A Brief Guide to Cannabimimetic Plants

Jun 3, 2020

Cannabimi-what? The term might be a mouthful but the definition is quite simple. A cannabimimetic is any plant or food reflecting similar beneficial properties to that of a cannabinoid (such as CBD). Cannabimimetics interact with the endocannabinoid system (ECS) and bind to the CB1 receptors, CB2 receptors, or both to nourish the body with natural stimulators, sedatives, and more. To learn more about how the ECS works, read our endocannabinoid system article.

In order for a substance to be classified as a cannabimimetic, it has to contain certain terpenes or molecules associated with the ECS. The four molecules listed below are commonly found in cannabimimetics:

  1. Beta-Caryophyllene: The terpene binds to CB2 receptors in the ECS and provides a distinct spicy aroma in cannabis, essential oils, and spices. It is known primarily for its inflammation mediating properties.
  2. Myrcene: Similar to beta-caryophyllene, myrcene possesses peppery aromatic qualities.

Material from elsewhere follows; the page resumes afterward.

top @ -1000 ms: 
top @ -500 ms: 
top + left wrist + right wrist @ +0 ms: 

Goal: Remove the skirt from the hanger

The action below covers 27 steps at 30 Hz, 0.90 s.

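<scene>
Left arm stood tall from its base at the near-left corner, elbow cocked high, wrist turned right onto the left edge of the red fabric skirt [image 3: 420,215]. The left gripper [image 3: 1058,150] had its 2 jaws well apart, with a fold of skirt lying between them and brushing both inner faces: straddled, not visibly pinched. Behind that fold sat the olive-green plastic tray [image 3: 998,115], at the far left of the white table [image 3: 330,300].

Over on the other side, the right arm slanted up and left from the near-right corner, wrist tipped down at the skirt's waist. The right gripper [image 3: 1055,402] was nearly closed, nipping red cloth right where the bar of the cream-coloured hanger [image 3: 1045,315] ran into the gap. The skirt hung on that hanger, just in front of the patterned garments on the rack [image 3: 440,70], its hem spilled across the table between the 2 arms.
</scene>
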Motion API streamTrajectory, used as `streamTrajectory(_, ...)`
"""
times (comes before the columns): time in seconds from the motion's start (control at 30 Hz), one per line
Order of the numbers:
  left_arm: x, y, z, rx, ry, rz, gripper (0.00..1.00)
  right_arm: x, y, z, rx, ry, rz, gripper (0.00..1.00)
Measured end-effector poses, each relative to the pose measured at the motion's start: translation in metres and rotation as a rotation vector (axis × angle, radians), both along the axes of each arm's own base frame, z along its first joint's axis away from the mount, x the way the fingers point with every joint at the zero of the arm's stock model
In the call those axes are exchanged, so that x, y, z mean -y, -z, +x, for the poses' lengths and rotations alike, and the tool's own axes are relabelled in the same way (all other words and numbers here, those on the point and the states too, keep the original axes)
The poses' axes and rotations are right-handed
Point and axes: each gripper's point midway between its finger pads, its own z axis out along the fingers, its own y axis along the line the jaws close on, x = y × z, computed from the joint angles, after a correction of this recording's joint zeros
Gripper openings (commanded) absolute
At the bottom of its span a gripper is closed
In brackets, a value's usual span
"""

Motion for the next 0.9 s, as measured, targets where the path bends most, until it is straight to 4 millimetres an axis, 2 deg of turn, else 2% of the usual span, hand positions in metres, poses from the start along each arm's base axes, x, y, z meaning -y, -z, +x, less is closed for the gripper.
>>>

It’s considered the most common terpene in commercial cannabis (caryophyllene is the second most popular). Even though it doesn’t directly affect the ECS, myrcene does interact with opioid receptors to promote sleep and soothing feelings, classifying it as cannabimimetic. Myrcene also shows promising results as an inhibitor against toxins and DNA damage.
  3. Anandamide: This fatty acid is known as the “bliss molecule” because of its ability to enhance mood and even help with hormone balance in the uterus. Anandamide can bind to both the CB1 and CB2 receptors to maintain appetite, pleasure, and more.
  4. Yangonin: Another molecule that attaches to CB1 receptors to create psychopharmaceutical effects.

Now that we know a little more about the molecules inside cannabimimetics, it’s time to delve into the variety of foodstuffs providing nutrients to the ECS. You may be surprised by how many of these ingredients are either already in your diet, or easily accessible at most grocery stores or farmer’s markets.

Black pepper: Did you know your tried-and-true household spice works with your endocannabinoid system? Black pepper contains beta-caryophyllene, as well as alkaloid guineesine, which is predicted to increase the mood stimulating effects of anandamide when consumed.
Truffles: Black truffles contain anandamide, vitamins, and minerals to fight inflammation and bacteria.

Flax Seed: Just like nutritional hemp seeds, flax seeds are another superfood packed with antioxidants and Omega-3s that are commonly found in hemp.

Kava: Kava is an all-inclusive root with promising benefits such as natural pain relief, immunity support, and sleep stimulation. Kava’s compound yangonin binds to the same receptors as THC, but without the high.
Coneflower (Echinacea): This North American flower contains anandamide, fatty acids, flavonoids, and antioxidants to boost immunity, reduce anxiety, and more.
Rosemary: Just like black pepper, rosemary is high in beta-caryophyllene.
Hops: Both hops and cannabis contain the terpene myrcene. Hence why hemp-infused beer pairs well with hops!
Cacao: The natural sugar free form of chocolate contains anandamide and helps increase cannabinoid levels in the body.

Research shows cannabimimetic compounds are not identical to cannabinoids, but they still provide positive effects to the ECS. Nonetheless, it’s important to consume these plants alongside CBD.

By adding a full spectrum of healthy ingredients to our diet, we can improve our health and wellness with a wide range of organic compounds. Hemp is an amazing plant, but our bodies are even stronger when consuming a variety of nutrients rather than depending on just one plant to solve our health problems.